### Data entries
BEGIN

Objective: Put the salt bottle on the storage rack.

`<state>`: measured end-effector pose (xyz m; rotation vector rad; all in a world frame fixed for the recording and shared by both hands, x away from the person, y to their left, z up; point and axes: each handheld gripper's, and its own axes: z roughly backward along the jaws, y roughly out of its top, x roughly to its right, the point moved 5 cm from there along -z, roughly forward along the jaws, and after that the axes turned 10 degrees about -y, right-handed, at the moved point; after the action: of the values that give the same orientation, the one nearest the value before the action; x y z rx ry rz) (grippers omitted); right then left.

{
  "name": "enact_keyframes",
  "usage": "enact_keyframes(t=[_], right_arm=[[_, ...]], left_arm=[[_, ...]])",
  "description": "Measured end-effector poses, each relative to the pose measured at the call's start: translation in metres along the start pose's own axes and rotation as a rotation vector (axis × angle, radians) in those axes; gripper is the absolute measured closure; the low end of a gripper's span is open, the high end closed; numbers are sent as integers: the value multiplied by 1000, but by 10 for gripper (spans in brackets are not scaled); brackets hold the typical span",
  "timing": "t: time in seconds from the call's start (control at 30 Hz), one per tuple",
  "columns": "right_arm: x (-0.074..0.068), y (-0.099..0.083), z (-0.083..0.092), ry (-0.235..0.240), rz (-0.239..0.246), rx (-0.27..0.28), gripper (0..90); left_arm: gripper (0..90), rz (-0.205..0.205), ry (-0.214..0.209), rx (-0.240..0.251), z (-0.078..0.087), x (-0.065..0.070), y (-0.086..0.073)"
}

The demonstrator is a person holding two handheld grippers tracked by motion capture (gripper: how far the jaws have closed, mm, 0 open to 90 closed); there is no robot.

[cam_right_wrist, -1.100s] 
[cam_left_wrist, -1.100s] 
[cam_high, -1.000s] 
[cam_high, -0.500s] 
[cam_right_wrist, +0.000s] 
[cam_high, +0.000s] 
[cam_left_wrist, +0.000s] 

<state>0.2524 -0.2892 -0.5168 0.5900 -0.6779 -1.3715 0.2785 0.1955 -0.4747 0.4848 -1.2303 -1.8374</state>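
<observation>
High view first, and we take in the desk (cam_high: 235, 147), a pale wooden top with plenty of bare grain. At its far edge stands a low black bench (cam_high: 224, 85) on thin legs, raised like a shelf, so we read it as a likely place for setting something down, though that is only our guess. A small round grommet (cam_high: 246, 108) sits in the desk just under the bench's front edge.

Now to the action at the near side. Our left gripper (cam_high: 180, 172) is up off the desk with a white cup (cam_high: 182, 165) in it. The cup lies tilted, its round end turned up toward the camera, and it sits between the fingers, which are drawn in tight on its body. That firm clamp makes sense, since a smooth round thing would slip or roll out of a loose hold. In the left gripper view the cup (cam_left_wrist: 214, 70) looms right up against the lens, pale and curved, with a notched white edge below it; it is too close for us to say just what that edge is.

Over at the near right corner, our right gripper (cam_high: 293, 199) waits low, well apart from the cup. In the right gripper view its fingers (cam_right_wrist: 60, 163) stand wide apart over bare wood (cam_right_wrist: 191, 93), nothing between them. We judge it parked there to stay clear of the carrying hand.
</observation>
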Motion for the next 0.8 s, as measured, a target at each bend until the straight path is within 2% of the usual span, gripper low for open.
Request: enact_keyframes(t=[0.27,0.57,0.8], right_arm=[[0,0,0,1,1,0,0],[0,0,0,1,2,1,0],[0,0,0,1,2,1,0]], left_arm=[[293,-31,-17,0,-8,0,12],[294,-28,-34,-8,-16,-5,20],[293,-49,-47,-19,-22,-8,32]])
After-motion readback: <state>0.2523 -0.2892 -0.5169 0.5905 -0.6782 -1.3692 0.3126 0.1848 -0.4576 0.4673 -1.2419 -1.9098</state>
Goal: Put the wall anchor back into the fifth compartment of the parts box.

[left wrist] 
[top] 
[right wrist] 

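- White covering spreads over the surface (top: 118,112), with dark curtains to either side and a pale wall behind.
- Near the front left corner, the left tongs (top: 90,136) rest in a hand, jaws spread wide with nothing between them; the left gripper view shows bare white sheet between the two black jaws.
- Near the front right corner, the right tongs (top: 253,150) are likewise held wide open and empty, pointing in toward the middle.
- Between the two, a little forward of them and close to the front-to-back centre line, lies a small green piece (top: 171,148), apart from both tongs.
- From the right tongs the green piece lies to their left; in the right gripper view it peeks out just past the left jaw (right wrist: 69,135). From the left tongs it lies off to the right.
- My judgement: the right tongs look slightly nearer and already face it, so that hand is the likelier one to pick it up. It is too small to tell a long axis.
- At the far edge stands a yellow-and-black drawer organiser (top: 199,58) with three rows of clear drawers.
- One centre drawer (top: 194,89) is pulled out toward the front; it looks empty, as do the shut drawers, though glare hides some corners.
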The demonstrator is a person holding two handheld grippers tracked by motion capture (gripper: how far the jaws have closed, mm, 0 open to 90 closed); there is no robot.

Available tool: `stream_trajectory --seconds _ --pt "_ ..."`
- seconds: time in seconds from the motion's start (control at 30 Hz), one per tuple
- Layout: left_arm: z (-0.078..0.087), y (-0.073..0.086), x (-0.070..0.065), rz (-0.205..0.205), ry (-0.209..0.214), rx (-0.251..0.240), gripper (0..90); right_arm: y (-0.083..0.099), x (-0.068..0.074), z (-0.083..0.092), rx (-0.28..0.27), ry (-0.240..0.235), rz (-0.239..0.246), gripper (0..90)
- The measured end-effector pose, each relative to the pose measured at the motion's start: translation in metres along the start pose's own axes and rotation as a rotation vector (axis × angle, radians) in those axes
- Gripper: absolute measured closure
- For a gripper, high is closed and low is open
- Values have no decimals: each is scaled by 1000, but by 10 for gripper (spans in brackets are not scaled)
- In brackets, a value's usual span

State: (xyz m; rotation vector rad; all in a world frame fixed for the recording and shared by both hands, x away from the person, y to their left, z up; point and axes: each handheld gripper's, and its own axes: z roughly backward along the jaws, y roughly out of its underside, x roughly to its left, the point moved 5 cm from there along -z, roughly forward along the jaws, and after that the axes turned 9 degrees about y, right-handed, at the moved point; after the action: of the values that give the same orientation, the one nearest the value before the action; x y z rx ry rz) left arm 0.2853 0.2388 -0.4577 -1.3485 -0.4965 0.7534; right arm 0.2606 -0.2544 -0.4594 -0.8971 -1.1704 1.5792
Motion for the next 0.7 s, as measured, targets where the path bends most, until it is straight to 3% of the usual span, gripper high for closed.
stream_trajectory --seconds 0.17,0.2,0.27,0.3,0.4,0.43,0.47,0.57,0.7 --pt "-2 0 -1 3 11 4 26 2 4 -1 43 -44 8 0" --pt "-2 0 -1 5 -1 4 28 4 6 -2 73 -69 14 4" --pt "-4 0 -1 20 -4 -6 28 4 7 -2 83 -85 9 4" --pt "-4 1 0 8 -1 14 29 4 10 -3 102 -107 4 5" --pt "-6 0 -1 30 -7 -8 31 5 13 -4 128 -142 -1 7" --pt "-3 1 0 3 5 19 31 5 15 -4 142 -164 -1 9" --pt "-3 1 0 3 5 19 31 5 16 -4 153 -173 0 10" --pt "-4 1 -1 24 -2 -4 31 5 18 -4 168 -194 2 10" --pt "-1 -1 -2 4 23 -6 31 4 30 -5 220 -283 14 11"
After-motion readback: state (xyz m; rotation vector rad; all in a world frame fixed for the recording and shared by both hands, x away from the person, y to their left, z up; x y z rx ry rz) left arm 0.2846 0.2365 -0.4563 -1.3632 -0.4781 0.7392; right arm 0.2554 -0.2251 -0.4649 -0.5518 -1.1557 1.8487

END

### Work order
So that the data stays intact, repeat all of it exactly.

### Solution for this task
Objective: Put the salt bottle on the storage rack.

`<state>`: measured end-effector pose (xyz m; rotation vector rad; all in a world frame fixed for the recording and shared by both hands, x away from the person, y to their left, z up; point and axes: each handheld gripper's, and its own axes: z roughly backward along the jaws, y roughly out of its top, x roughly to its right, the point moved 5 cm from there along -z, roughly forward along the jaws, and after that the axes turned 10 degrees about -y, right-handed, at the moved point; after the action: of the values that give the same orientation, the one nearest the value before the action; x y z rx ry rz) (grippers omitted); right then left.

{
  "name": "enact_keyframes",
  "usage": "enact_keyframes(t=[_], right_arm=[[_, ...]], left_arm=[[_, ...]])",
  "description": "Measured end-effector poses, each relative to the pose measured at the call's start: translation in metres along the start pose's own axes and rotation as a rotation vector (axis × angle, radians) in those axes; gripper is the absolute measured closure; the low end of a gripper's span is open, the high end closed; numbers are sent as integers: the value multiplied by 1000, but by 10 for gripper (spans in brackets are not scaled); brackets hold the typical span",
  "timing": "t: time in seconds from the call's start (control at 30 Hz), one per tuple",
  "columns": "right_arm: x (-0.074..0.068), y (-0.099..0.083), z (-0.083..0.092), ry (-0.235..0.240), rz (-0.239..0.246), rx (-0.27..0.28), gripper (0..90); left_arm: gripper (0..90), rz (-0.205..0.205), ry (-0.214..0.209), rx (-0.240..0.251), z (-0.078..0.087), x (-0.065..0.070), y (-0.086..0.073)"
}

The demonstrator is a person holding two handheld grippers tracked by motion capture (gripper: how far the jaws have closed, mm, 0 open to 90 closed); there is no robot.

[cam_right_wrist, -1.100s] 
[cam_left_wrist, -1.100s] 
[cam_high, -1.000s] 
[cam_high, -0.500s] 
[cam_right_wrist, +0.000s] 
[cam_high, +0.000s] 
[cam_left_wrist, +0.000s] 

<state>0.2524 -0.2892 -0.5168 0.5900 -0.6779 -1.3715 0.2785 0.1955 -0.4747 0.4848 -1.2303 -1.8374</state>
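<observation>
High view first, and we take in the desk (cam_high: 235, 147), a pale wooden top with plenty of bare grain. At its far edge stands a low black bench (cam_high: 224, 85) on thin legs, raised like a shelf, so we read it as a likely place for setting something down, though that is only our guess. A small round grommet (cam_high: 246, 108) sits in the desk just under the bench's front edge.

Now to the action at the near side. Our left gripper (cam_high: 180, 172) is up off the desk with a white cup (cam_high: 182, 165) in it. The cup lies tilted, its round end turned up toward the camera, and it sits between the fingers, which are drawn in tight on its body. That firm clamp makes sense, since a smooth round thing would slip or roll out of a loose hold. In the left gripper view the cup (cam_left_wrist: 214, 70) looms right up against the lens, pale and curved, with a notched white edge below it; it is too close for us to say just what that edge is.

Over at the near right corner, our right gripper (cam_high: 293, 199) waits low, well apart from the cup. In the right gripper view its fingers (cam_right_wrist: 60, 163) stand wide apart over bare wood (cam_right_wrist: 191, 93), nothing between them. We judge it parked there to stay clear of the carrying hand.
</observation>
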Motion for the next 0.8 s, as measured, a target at each bend until the straight path is within 2% of the usual span, gripper low for open.
Request: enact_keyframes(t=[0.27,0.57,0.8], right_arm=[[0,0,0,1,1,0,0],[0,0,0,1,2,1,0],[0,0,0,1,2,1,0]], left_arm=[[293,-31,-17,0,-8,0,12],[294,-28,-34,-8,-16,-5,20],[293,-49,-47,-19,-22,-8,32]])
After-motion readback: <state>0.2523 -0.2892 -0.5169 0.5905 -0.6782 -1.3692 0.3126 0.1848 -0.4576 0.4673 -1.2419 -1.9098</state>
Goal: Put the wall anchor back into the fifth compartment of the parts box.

[left wrist] 
[top] 
[right wrist] 

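- White covering spreads over the surface (top: 118,112), with dark curtains to either side and a pale wall behind.
- Near the front left corner, the left tongs (top: 90,136) rest in a hand, jaws spread wide with nothing between them; the left gripper view shows bare white sheet between the two black jaws.
- Near the front right corner, the right tongs (top: 253,150) are likewise held wide open and empty, pointing in toward the middle.
- Between the two, a little forward of them and close to the front-to-back centre line, lies a small green piece (top: 171,148), apart from both tongs.
- From the right tongs the green piece lies to their left; in the right gripper view it peeks out just past the left jaw (right wrist: 69,135). From the left tongs it lies off to the right.
- My judgement: the right tongs look slightly nearer and already face it, so that hand is the likelier one to pick it up. It is too small to tell a long axis.
- At the far edge stands a yellow-and-black drawer organiser (top: 199,58) with three rows of clear drawers.
- One centre drawer (top: 194,89) is pulled out toward the front; it looks empty, as do the shut drawers, though glare hides some corners.
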The demonstrator is a person holding two handheld grippers tracked by motion capture (gripper: how far the jaws have closed, mm, 0 open to 90 closed); there is no robot.

Available tool: `stream_trajectory --seconds _ --pt "_ ..."`
- seconds: time in seconds from the motion's start (control at 30 Hz), one per tuple
- Layout: left_arm: z (-0.078..0.087), y (-0.073..0.086), x (-0.070..0.065), rz (-0.205..0.205), ry (-0.209..0.214), rx (-0.251..0.240), gripper (0..90); right_arm: y (-0.083..0.099), x (-0.068..0.074), z (-0.083..0.092), rx (-0.28..0.27), ry (-0.240..0.235), rz (-0.239..0.246), gripper (0..90)
- The measured end-effector pose, each relative to the pose measured at the motion's start: translation in metres along the start pose's own axes and rotation as a rotation vector (axis × angle, radians) in those axes
- Gripper: absolute measured closure
- For a gripper, high is closed and low is open
- Values have no decimals: each is scaled by 1000, but by 10 for gripper (spans in brackets are not scaled)
- In brackets, a value's usual span

State: (xyz m; rotation vector rad; all in a world frame fixed for the recording and shared by both hands, x away from the person, y to their left, z up; point and axes: each handheld gripper's, and its own axes: z roughly backward along the jaws, y roughly out of its underside, x roughly to its left, the point moved 5 cm from there along -z, roughly forward along the jaws, and after that the axes turned 9 degrees about y, right-handed, at the moved point; after the action: of the values that give the same orientation, the one nearest the value before the action; x y z rx ry rz) left arm 0.2853 0.2388 -0.4577 -1.3485 -0.4965 0.7534; right arm 0.2606 -0.2544 -0.4594 -0.8971 -1.1704 1.5792
Motion for the next 0.7 s, as measured, targets where the path bends most, until it is straight to 3% of the usual span, gripper high for closed.
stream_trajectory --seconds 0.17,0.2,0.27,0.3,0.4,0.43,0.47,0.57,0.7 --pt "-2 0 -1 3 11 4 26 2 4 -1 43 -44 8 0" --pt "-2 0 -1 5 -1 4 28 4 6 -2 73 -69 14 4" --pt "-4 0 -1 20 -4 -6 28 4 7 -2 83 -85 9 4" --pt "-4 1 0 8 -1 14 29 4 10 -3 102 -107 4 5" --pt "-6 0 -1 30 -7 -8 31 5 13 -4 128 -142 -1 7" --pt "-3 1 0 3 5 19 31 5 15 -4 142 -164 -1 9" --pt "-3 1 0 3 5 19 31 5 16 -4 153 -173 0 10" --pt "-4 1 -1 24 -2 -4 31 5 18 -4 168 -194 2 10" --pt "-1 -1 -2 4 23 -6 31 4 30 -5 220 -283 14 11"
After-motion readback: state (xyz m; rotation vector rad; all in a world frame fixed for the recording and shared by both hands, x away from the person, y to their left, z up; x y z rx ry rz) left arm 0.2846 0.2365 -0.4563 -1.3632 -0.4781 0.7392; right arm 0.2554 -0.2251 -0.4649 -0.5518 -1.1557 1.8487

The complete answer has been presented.